Saved data entries
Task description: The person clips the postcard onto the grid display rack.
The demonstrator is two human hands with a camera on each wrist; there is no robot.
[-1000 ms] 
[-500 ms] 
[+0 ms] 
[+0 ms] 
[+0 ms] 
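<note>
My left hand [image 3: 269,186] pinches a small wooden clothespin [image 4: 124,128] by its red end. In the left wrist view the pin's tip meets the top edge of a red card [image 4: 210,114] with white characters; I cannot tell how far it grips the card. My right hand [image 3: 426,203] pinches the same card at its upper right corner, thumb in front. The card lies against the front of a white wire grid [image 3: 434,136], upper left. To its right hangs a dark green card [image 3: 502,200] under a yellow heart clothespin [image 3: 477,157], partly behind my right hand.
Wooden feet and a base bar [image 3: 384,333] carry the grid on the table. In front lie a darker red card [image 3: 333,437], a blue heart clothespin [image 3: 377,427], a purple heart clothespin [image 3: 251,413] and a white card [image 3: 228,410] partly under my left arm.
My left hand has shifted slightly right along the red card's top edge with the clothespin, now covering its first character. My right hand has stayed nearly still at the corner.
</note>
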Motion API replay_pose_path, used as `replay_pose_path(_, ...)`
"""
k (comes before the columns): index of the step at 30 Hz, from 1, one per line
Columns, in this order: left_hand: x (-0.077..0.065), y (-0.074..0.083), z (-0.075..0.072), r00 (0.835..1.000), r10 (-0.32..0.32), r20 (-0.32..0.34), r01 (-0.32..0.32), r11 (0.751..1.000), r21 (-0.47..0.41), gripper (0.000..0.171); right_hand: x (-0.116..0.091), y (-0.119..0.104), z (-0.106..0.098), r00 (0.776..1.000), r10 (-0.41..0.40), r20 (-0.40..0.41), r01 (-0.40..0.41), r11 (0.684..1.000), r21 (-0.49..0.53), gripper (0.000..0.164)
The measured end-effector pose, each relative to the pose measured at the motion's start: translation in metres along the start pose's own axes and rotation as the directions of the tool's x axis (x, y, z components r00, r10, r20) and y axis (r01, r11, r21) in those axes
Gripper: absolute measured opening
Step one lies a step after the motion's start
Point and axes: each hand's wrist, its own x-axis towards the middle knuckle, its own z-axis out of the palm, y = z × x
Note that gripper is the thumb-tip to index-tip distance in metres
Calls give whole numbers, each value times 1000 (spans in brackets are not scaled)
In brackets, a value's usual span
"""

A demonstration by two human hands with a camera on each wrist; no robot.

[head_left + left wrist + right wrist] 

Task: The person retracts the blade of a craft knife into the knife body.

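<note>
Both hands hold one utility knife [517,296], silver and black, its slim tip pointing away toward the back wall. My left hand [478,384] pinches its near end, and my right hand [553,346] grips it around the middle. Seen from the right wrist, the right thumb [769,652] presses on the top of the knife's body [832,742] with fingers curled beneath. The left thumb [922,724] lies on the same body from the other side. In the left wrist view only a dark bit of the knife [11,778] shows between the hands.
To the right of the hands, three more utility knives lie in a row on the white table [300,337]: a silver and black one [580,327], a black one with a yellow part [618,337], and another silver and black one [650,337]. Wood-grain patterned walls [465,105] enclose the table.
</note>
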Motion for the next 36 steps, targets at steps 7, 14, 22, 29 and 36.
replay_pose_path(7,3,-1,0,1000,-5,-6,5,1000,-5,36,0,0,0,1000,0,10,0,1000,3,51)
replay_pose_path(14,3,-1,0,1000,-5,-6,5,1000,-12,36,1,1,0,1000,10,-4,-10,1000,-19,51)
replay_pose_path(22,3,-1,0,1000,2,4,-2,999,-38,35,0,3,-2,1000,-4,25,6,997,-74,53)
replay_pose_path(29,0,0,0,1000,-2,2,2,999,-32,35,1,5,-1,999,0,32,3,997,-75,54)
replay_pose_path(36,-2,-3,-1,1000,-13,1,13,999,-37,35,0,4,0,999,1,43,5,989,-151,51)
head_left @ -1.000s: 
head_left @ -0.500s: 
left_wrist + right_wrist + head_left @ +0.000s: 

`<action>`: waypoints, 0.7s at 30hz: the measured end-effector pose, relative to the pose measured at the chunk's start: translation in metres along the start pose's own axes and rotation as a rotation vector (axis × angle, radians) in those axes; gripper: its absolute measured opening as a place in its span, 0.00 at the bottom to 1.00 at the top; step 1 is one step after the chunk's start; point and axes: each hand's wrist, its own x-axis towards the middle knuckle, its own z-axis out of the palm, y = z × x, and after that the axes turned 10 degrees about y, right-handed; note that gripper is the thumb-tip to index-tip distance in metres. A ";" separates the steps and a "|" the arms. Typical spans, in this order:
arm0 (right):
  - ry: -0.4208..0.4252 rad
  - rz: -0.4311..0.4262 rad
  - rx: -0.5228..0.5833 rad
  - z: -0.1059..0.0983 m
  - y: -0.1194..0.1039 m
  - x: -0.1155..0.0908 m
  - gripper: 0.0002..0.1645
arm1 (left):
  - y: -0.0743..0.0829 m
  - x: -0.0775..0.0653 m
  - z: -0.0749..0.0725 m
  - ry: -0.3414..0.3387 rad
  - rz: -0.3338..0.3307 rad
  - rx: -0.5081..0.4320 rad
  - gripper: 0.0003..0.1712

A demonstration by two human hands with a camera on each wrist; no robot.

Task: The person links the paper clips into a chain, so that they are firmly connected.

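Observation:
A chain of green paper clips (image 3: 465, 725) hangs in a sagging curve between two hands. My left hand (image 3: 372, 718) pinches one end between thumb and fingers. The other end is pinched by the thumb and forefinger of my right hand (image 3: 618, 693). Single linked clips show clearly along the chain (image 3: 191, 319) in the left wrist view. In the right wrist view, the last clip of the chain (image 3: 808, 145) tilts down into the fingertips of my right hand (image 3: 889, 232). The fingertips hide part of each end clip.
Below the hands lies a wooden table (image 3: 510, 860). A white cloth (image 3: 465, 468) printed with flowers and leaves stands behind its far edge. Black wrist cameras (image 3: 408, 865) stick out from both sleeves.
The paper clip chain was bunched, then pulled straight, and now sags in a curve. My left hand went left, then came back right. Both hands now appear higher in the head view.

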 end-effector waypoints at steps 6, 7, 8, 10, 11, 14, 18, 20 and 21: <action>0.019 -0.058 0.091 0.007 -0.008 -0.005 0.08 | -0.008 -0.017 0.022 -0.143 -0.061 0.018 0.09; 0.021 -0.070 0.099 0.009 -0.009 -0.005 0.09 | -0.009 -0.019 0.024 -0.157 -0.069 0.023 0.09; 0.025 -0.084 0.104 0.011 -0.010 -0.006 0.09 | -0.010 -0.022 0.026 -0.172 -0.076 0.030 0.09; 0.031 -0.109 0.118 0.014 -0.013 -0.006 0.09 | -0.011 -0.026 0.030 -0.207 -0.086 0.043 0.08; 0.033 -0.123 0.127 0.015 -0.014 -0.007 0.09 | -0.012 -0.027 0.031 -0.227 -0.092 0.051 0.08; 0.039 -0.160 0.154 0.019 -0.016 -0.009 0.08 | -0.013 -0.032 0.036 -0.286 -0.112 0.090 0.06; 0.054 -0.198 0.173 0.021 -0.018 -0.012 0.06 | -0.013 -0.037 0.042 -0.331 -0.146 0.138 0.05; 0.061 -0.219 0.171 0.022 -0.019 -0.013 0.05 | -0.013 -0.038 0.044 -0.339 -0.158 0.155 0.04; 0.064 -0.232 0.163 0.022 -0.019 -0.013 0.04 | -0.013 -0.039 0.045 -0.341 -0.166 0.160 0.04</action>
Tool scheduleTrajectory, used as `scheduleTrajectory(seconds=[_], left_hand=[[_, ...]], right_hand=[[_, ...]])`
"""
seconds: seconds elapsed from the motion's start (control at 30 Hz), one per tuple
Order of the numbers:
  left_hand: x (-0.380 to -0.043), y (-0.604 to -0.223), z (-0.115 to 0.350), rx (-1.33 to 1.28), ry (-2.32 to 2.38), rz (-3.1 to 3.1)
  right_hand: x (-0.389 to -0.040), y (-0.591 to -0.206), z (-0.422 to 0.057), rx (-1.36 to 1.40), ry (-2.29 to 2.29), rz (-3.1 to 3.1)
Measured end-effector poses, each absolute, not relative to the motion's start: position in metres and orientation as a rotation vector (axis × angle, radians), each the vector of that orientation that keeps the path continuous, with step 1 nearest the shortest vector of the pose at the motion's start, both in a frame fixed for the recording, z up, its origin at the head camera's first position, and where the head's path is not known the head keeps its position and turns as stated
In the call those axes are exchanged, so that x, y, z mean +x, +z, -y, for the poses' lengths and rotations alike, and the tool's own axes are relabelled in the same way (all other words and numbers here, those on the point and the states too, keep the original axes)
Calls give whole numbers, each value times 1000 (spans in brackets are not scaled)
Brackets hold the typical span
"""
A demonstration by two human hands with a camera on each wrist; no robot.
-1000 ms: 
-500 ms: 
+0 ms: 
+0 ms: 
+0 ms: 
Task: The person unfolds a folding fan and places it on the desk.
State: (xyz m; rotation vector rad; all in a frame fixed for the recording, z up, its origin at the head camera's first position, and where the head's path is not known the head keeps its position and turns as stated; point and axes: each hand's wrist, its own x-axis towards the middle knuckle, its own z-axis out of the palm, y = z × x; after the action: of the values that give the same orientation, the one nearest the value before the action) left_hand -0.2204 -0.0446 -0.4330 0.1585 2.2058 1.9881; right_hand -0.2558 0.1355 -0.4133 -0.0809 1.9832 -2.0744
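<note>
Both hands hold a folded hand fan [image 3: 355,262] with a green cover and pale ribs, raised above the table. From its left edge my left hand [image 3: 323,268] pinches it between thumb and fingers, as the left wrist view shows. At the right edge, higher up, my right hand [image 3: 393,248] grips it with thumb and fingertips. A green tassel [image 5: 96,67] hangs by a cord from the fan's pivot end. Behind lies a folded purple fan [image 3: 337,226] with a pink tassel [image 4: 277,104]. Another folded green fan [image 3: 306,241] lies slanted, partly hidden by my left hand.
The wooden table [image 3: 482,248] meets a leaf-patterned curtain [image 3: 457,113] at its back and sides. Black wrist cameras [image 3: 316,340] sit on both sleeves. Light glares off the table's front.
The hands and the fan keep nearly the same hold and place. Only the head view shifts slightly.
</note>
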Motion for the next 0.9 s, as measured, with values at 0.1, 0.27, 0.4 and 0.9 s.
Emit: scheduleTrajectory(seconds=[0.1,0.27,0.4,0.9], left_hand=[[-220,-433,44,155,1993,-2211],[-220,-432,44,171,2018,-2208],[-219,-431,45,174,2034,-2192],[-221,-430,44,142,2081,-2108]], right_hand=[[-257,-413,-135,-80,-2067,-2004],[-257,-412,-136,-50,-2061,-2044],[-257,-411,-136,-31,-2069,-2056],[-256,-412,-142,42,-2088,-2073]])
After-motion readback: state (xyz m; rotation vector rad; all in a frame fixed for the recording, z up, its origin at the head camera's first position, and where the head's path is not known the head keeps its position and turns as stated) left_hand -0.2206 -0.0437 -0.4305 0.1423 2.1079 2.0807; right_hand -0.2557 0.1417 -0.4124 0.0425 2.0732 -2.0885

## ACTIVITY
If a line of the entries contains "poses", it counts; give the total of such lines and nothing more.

## ANSWER BELOW
2